Officials with the company that makes the lids have fielded plenty of confused and sometimes angry calls from across the country, said Judy Harrold, manager of consumer affairs for Alltrista Consumer Products Co. 

Harrold said that about a year and a half ago, Alltrista decided to consolidate two canning companies, Ball and Kerr, under one helpline. Kerr’s old 800 number was returned to the phone company, she said, and the phone company assigned it to a phone sex company. 

“We attempted all we could to get that number back,” Harrold said. “But once it was released, there was nothing we could do.” 

Kerr’s new packaging is printed with the consolidated 800 number.
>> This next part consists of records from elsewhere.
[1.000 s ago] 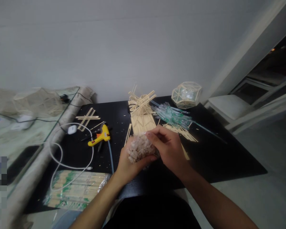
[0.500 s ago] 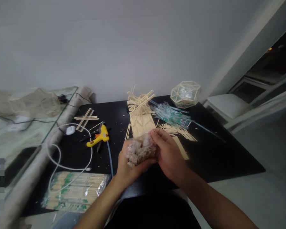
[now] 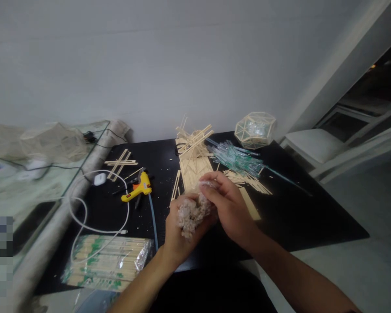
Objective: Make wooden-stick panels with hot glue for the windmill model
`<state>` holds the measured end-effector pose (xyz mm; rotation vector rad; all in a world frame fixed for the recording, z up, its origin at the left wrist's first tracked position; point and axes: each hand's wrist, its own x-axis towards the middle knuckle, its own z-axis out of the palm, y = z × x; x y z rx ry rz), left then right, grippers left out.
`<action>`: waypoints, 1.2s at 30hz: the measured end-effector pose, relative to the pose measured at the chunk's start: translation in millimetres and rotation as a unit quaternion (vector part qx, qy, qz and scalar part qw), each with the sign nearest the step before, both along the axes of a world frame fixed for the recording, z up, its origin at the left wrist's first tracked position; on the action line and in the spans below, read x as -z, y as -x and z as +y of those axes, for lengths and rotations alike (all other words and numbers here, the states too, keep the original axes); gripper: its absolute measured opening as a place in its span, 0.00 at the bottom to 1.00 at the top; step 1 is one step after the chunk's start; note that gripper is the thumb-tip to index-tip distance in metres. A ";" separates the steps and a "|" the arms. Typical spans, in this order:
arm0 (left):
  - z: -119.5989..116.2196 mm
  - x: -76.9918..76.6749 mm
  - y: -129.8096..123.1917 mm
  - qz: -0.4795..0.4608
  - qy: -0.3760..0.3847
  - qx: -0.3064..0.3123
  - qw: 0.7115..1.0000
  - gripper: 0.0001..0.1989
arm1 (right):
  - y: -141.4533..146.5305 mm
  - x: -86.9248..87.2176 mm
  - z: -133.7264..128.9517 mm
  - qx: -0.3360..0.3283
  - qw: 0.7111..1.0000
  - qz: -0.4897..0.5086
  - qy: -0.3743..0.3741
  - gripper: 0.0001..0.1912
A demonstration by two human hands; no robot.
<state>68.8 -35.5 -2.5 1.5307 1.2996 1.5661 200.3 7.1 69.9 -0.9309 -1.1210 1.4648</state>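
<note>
A small clear plastic bag of pale, lumpy bits is held over the near side of the black table. My left hand is wrapped round its body from the left and below. At the bag's upper right end, my right hand is closed on the gathered plastic, between thumb and fingers. What the bits are I cannot make out. Just beyond the hands lies a board of pale wooden sticks, with loose sticks piled on its far end.
A yellow glue gun, a white cable and packaged sticks lie to the left. Crumpled wrappers, loose sticks and a faceted stick frame are to the right. The black table stands against a wall.
The bag has tilted and bunched up in my left hand, its lumps now bulging toward me. My right hand has shifted its hold on the plastic. The view has moved slightly.
</note>
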 end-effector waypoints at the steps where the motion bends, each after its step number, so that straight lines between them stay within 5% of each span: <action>1: -0.5 0.9 -0.8 0.003 -0.011 -0.006 1.000 0.25 | 1.6 1.7 -0.1 0.003 0.999 0.023 0.025 0.11; 9: 1.1 2.7 -3.5 0.064 -0.026 -0.084 0.994 0.19 | -1.1 7.3 11.1 0.052 0.988 0.100 0.104 0.20; 17: -2.0 -2.9 1.1 0.001 0.026 -0.054 0.998 0.30 | 0.6 11.3 -0.6 0.016 0.999 -0.012 -0.028 0.10; 22: -3.7 -6.9 3.8 0.002 0.026 -0.069 0.997 0.24 | -0.7 12.3 0.6 0.062 0.989 -0.082 -0.105 0.07; 25: -1.9 -12.9 9.1 -0.013 0.036 -0.050 0.998 0.23 | -5.2 12.5 2.3 0.026 0.987 -0.109 -0.117 0.07; 31: 3.4 -23.6 21.5 -0.003 0.046 -0.006 0.999 0.13 | -15.3 17.8 5.4 -0.020 0.990 -0.129 -0.045 0.11; 36: 3.8 -24.1 16.9 -0.032 0.075 -0.016 0.997 0.16 | -6.3 26.5 5.1 -0.053 0.991 0.061 0.110 0.18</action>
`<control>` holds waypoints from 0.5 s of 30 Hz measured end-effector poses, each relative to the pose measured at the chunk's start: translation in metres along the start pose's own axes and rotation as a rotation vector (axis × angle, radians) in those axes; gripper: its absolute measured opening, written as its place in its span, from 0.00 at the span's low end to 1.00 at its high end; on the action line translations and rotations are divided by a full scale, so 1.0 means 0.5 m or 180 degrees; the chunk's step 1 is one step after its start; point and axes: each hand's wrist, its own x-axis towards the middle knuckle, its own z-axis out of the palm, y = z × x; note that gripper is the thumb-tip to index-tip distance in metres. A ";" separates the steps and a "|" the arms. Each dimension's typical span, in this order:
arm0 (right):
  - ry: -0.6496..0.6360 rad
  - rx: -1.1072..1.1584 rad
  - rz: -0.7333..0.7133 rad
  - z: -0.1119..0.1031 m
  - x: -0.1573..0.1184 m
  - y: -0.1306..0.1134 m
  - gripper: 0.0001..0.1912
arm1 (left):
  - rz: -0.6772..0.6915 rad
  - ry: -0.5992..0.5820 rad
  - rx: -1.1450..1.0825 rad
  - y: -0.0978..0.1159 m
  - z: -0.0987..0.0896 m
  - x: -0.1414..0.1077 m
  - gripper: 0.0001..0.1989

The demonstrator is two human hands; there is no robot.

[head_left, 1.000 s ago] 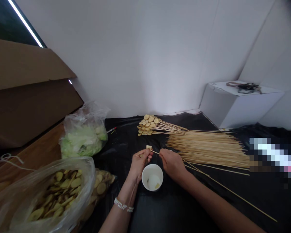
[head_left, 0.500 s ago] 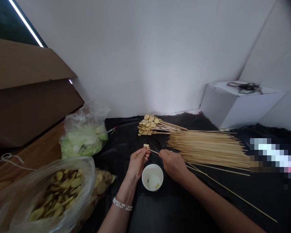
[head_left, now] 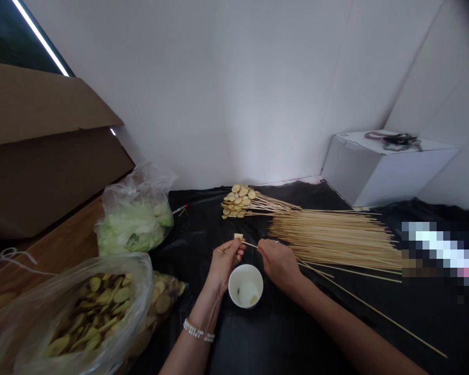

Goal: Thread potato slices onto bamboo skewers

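Observation:
My left hand (head_left: 223, 263) pinches a pale slice (head_left: 238, 236), which looks like potato, between thumb and fingers. A thin wooden skewer (head_left: 250, 244) runs from that slice to my right hand (head_left: 278, 263), whose fingers are wrapped round it. How far the tip has gone into the slice is hidden by my left fingers. Just below and between both hands stands a white bowl (head_left: 238, 304) with a little piece of slice inside. Beyond them lies a bunch of skewered slices (head_left: 240, 200), sticks pointing right.
Many loose bamboo skewers (head_left: 336, 237) lie to the right, one long skewer (head_left: 391, 317) apart from them. At left are an open plastic bag of slices (head_left: 101, 307) and a bag of cut green vegetable (head_left: 135, 224). A white box (head_left: 391, 169) stands at the back right.
Both hands have shifted very slightly to the right with the slice and skewer. The bowl and the other things look the same.

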 end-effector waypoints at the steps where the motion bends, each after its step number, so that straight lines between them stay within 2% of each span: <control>1: -0.0064 -0.0039 0.0032 0.000 0.000 -0.001 0.11 | -0.0001 -0.0002 0.0015 0.000 0.000 0.000 0.16; 5: -0.0504 0.0119 0.0102 -0.004 0.005 -0.001 0.12 | 0.0014 -0.0114 0.0124 0.000 0.001 -0.002 0.17; 8: -0.0681 0.0453 0.0150 -0.010 0.012 0.006 0.12 | -0.0031 -0.0186 0.0227 -0.001 0.002 -0.002 0.17; 12: -0.0592 0.0734 0.0130 -0.017 0.014 0.009 0.13 | -0.0037 -0.0109 0.0134 0.000 0.001 0.001 0.17; 15: -0.0458 0.0542 0.0005 -0.017 0.009 0.004 0.12 | 0.0051 0.0035 -0.0026 0.004 -0.002 0.002 0.16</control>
Morrison wasn’t sure she would try the other number. 

“I might just put everything in the refrigerator and eat it now rather than messing with another number,” she said. 


SEATTLE (AP) — It didn’t take long for Barb Trenchi to spot her car after she reported it stolen: It was speeding toward her, with police in hot pursuit. 

“I guess it missed me by about 4 inches,” she told The Herald of Everett. 

Trenchi reported the stolen car Thursday morning and then took the bus to her job in downtown Seattle. 

After getting off the bus, she was crossing the street when she spotted a car barreling toward her, followed by police cars, their lights flashing. 

Trenchi said she barely stepped out of the way of the speeding car when she noticed the Vanderbilt sticker in the window and recognized it as her own. 

Police said the car ran a red light, swerved onto a sidewalk, hitting a woman, and then crashed into cars in a parking lot. 

The injured 67-year-old woman was taken to Harborview Medical Center with a broken leg and other injuries. 

Police arrested the driver and two other young men in the car. 

Trenchi said the heavily damaged car was being held by police for their investigation.